**EXERCISE GOAL**
The answer is a stretch of the material below, returned exactly: the line containing "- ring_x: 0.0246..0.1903", the line containing "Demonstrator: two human", and all lines between.

START INFORMATION SHOWN

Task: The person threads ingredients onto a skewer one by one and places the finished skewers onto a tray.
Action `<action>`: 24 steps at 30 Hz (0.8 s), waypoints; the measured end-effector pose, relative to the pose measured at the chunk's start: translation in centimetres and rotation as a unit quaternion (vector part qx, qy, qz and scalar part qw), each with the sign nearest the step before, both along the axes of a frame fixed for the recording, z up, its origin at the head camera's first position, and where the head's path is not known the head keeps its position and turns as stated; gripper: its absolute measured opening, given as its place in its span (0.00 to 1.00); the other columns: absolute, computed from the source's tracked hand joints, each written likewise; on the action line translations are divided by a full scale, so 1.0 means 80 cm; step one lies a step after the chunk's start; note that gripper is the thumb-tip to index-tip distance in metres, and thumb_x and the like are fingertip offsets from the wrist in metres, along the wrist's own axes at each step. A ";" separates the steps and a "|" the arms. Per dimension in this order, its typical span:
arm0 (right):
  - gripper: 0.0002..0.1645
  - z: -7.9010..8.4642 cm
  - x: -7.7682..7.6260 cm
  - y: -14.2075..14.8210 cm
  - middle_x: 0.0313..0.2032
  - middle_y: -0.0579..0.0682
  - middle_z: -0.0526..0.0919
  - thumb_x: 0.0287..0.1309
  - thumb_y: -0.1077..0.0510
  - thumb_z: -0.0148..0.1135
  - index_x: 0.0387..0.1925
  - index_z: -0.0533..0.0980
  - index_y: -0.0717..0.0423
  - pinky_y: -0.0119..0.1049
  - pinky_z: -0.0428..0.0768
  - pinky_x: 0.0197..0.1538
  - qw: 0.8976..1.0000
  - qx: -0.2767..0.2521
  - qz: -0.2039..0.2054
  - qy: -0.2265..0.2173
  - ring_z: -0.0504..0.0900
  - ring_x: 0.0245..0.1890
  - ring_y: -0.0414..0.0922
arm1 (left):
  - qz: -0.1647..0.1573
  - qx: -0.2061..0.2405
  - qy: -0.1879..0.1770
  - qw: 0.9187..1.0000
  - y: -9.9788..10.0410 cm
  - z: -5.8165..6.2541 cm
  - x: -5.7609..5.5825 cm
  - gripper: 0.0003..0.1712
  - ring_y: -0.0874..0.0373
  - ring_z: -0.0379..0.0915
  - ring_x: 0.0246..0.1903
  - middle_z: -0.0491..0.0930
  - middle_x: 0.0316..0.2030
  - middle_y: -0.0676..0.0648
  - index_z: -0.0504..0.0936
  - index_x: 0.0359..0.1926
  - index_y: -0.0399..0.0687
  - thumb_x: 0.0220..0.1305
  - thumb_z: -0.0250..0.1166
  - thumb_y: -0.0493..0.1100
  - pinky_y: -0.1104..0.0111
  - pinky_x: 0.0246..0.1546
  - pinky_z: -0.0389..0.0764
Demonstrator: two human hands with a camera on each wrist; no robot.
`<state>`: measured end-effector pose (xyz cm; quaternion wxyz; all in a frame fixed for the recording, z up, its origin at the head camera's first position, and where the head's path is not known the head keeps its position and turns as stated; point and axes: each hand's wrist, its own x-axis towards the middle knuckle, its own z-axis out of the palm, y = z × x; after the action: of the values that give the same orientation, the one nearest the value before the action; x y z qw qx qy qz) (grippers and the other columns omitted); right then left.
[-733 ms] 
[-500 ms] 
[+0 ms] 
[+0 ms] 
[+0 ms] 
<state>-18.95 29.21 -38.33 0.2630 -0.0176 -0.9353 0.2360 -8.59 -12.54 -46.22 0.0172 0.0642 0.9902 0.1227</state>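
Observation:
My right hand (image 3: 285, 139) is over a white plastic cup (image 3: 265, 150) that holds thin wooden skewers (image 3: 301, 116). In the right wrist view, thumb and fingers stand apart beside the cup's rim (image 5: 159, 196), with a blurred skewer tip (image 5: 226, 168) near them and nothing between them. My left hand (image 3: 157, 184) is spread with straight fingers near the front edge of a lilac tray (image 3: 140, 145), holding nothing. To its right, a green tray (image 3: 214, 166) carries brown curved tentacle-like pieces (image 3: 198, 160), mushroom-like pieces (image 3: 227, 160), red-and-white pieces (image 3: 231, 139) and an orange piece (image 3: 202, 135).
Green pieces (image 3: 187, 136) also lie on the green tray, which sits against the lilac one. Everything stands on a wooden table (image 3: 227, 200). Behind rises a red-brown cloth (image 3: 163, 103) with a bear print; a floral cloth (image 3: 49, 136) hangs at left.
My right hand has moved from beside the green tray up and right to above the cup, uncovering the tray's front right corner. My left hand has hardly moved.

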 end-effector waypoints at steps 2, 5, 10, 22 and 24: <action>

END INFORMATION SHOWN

**ANSWER TO THE EXERCISE**
  - ring_x: 0.0246..0.1903
  - middle_z: -0.0491..0.0930
  - middle_x: 0.0316..0.2030
  - middle_y: -0.0676..0.0648
  - index_z: -0.0504..0.0936
  - index_x: 0.0359..0.1926
  - index_y: -0.0399..0.0687
  - thumb_x: 0.0220..0.1305
  - thumb_z: -0.0250..0.1166
  - thumb_y: -0.0493..0.1100
  - pinky_y: -0.1104..0.0111
  - pinky_x: 0.0246..0.1546
  - pinky_z: -0.0389..0.0764
Demonstrator: two human hands with a camera on each wrist; no robot.

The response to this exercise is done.